Based on the information provided, it appears that the paper focuses on the process of knowledge transfer and use of evidence in reproductive and child health (RCH) in Ghana. The study identifies strengths and opportunities in the health sector, as well as challenges that need to be addressed. However, the paper does not explicitly state specific innovations or recommendations to improve access to maternal health.
AI Innovations Description
The paper you described is a situational analysis of the process of knowledge transfer and utilization of research evidence to inform reproductive and child health (RCH) policy in Ghana. The study identifies strengths and opportunities in the health sector in Ghana, such as strong knowledge production capacity and access to major donors and collaborative research networks. However, it also highlights challenges, including the absence of a robust mechanism for communicating research needs to researchers, presenting research findings in a policy-friendly manner, and incorporating funding for research into the health sector’s budget.

Based on the findings, the study recommends that the Ministry of Health and its agencies leverage the existing strengths and opportunities to address the identified challenges. Here are some specific recommendations that can be developed into innovations to improve access to maternal health:

1. Establish an institutional-wide mechanism for collating research needs: Develop a system that allows policymakers and stakeholders in the health sector to identify and communicate their research needs effectively. This can be done through a centralized platform or database where research priorities can be documented and shared with researchers.

2. Improve communication of research findings to policymakers: Develop strategies to present research findings in a format that is easily understandable and applicable to policymakers. This can include the use of infographics, policy briefs, and other user-friendly formats that summarize key findings and recommendations.

3. Strengthen funding for research in the health sector: Advocate for the inclusion of funding for research activities in the budget of the health sector. This can help ensure sustained support for research initiatives and promote evidence-informed policy-making.
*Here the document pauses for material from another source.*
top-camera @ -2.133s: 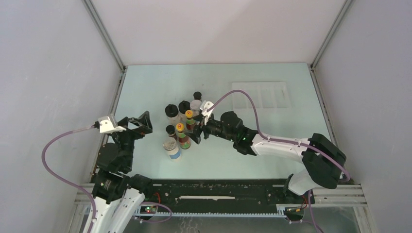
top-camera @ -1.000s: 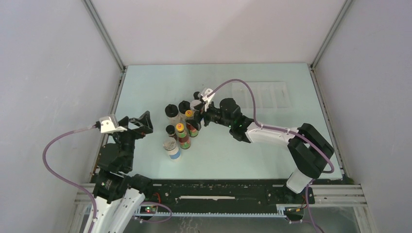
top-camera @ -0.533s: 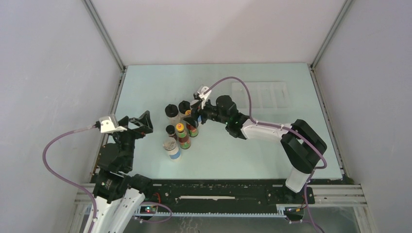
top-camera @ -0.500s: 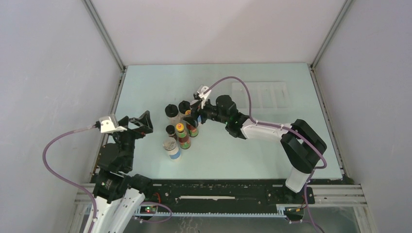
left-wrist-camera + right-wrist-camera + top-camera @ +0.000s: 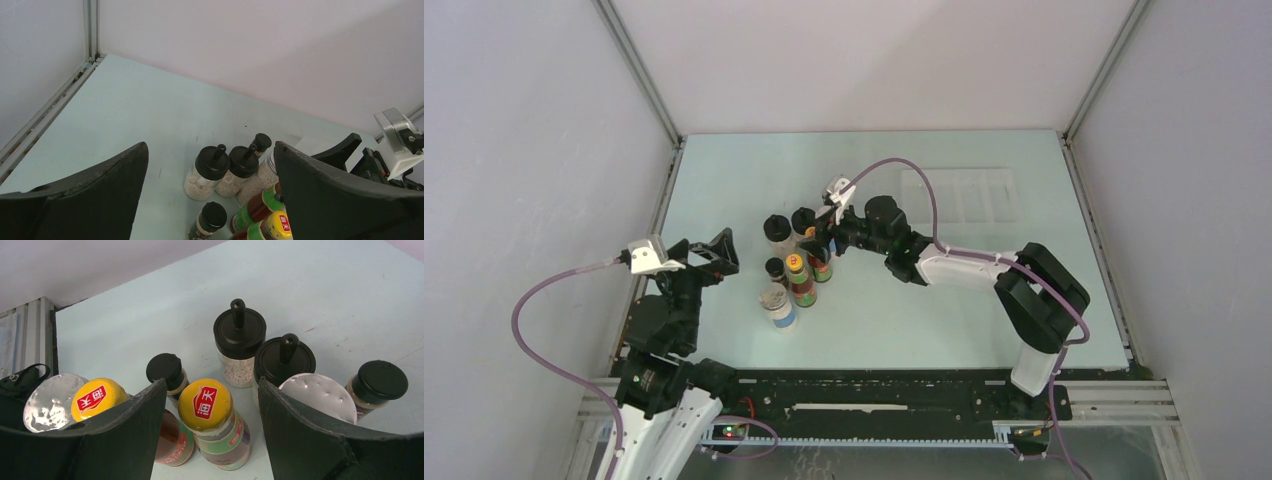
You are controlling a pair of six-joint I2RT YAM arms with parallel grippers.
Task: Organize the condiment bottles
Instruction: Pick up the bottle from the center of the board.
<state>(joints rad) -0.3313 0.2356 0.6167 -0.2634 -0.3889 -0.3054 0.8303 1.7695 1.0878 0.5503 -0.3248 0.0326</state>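
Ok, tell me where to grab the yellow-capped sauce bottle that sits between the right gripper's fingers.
Grip the sauce bottle on its round body just under the yellow cap, coming down from above. It stands upright, the open right gripper straddles it, and the second sauce bottle and a grey-lidded jar crowd its sides, so a sideways approach looks blocked.

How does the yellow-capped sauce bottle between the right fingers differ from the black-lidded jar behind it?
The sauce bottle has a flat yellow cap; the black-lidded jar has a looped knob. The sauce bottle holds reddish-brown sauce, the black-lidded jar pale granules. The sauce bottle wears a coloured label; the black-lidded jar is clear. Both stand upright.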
4. Enhance collaboration between researchers and policymakers: Facilitate collaboration and knowledge exchange between researchers and policymakers. This can be achieved through regular forums, workshops, and conferences where researchers and policymakers can interact, share knowledge, and discuss research findings.

5. Promote the use of evidence in decision-making: Develop capacity-building programs to enhance policymakers’ skills in accessing, appraising, and applying research evidence in decision-making processes. This can include training workshops, online courses, and mentorship programs.
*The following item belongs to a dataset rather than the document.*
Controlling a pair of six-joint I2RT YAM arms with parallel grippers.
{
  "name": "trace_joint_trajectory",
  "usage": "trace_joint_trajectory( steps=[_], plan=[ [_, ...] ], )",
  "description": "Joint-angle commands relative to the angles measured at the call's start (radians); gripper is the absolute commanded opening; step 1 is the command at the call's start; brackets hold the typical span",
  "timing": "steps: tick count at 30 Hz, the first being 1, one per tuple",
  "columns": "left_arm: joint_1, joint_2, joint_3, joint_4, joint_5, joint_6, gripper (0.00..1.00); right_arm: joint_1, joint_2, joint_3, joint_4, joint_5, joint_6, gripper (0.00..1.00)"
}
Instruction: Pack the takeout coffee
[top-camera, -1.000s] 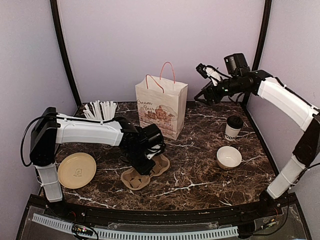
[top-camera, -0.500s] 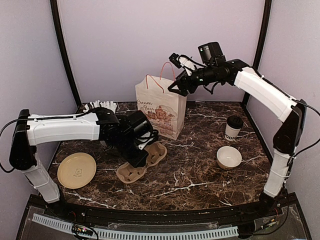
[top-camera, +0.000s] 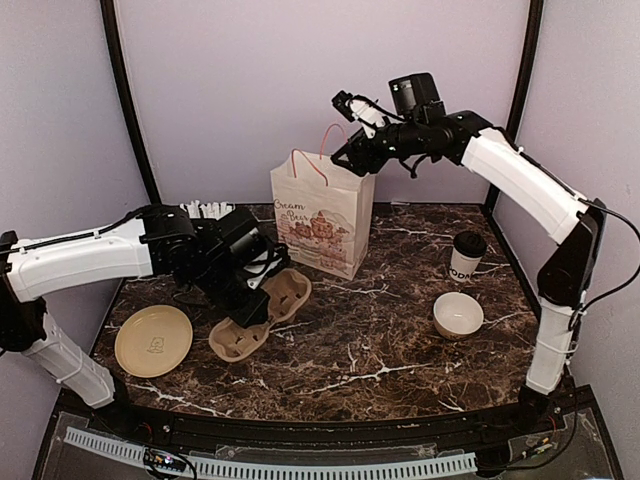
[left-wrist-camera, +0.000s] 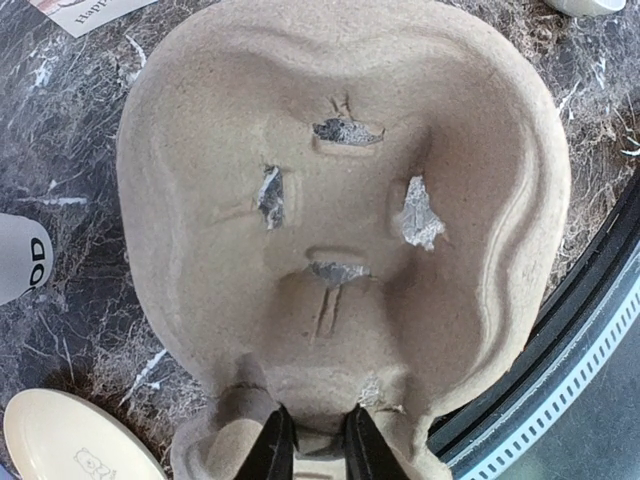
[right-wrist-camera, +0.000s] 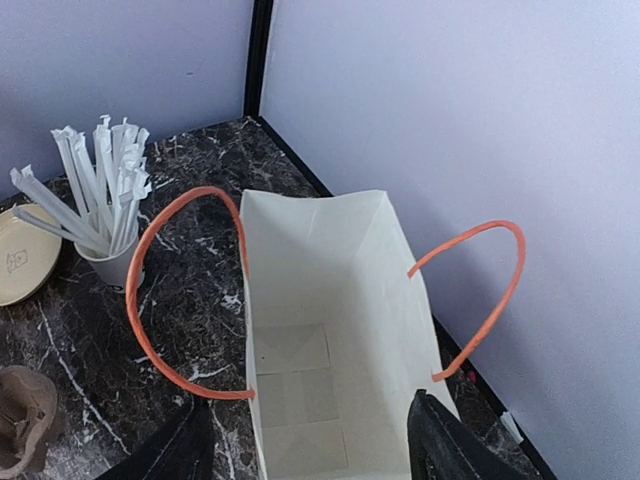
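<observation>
The takeout coffee (top-camera: 466, 256), a white paper cup with a black lid, stands at the right of the table with neither gripper touching it. Its lettered base shows at the left edge of the left wrist view (left-wrist-camera: 20, 255). My left gripper (top-camera: 258, 292) (left-wrist-camera: 318, 412) is shut on the centre ridge of a brown pulp cup carrier (top-camera: 262, 312) (left-wrist-camera: 340, 220), held tilted just above the table. High above the open paper bag (top-camera: 322, 212) (right-wrist-camera: 330, 330) hangs my right gripper (top-camera: 345, 158) (right-wrist-camera: 312, 400), open, its fingers on either side of the bag's mouth. The bag looks empty inside.
A cup of white straws (top-camera: 205, 212) (right-wrist-camera: 105, 215) stands at the back left. A tan plate (top-camera: 153, 340) (left-wrist-camera: 70, 440) lies at the front left. A low white bowl (top-camera: 458, 315) sits in front of the coffee. The bag's orange handles (right-wrist-camera: 165, 300) stand up.
My left arm has carried the cup carrier to the left and lifted one end. My right gripper has swung left from above the coffee to over the bag's mouth.
</observation>
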Motion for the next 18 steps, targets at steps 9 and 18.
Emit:
trace_joint_trajectory(
  steps=[9, 18],
  plan=[
    [-0.005, -0.077, 0.053, -0.076, -0.008, -0.025, 0.21, -0.098, 0.132, 0.194, 0.096, 0.040, 0.087, 0.79],
    [-0.005, -0.118, 0.119, -0.135, -0.020, -0.030, 0.21, -0.099, 0.238, 0.274, 0.134, -0.007, 0.110, 0.66]
  ],
)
By implementing these recommendations, Ghana’s health sector can improve access to maternal health by ensuring that research evidence is effectively utilized to inform policy formulation and decision-making processes.
AI Innovations Methodology
The paper you provided describes a qualitative research methodology used to conduct a situational analysis of the process of knowledge transfer and utilization of research evidence to inform reproductive and child health (RCH) policy in Ghana. The methodology involved collecting data through a two-stage process.
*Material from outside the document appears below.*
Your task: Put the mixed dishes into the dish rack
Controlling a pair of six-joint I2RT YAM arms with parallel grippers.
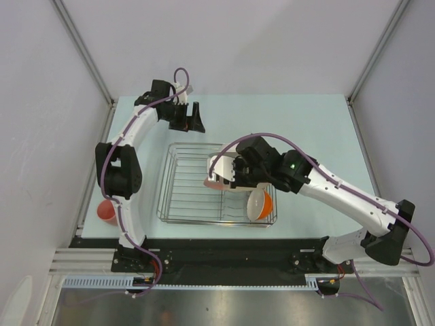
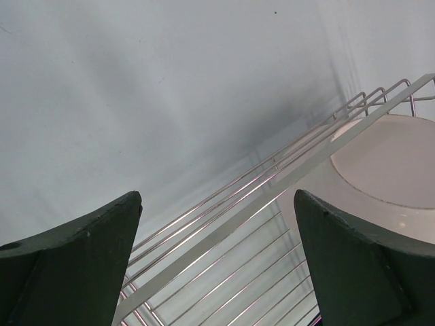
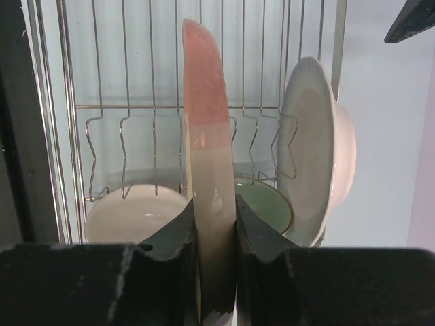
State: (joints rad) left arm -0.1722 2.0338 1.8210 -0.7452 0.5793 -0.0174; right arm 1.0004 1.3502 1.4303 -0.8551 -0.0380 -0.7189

In the first stage, the researchers reviewed grey literature such as policies, protocols, and practice guidelines related to RCH in Ghana. They also conducted interviews and discussions with individuals who held or currently hold senior-level positions in the Ghana Health Service (GHS) or Ministry of Health (MOH). These interviews aimed to understand the capacity of the health sector to produce, disseminate, and use research evidence for policy-making. Additionally, the researchers reviewed information available on the websites of the MOH, GHS, and research centers such as the Navrongo Health Research Centre, Kintampo Health Research Centre, and Dodowa Health Research Centre. This website review focused on gathering information about the research centers’ capacity to produce evidence and convert it into a form usable by policy-makers. The researchers also reviewed RCH-related literature on Ghana by searching recognized public health-related databases, publishers, and Google Scholar.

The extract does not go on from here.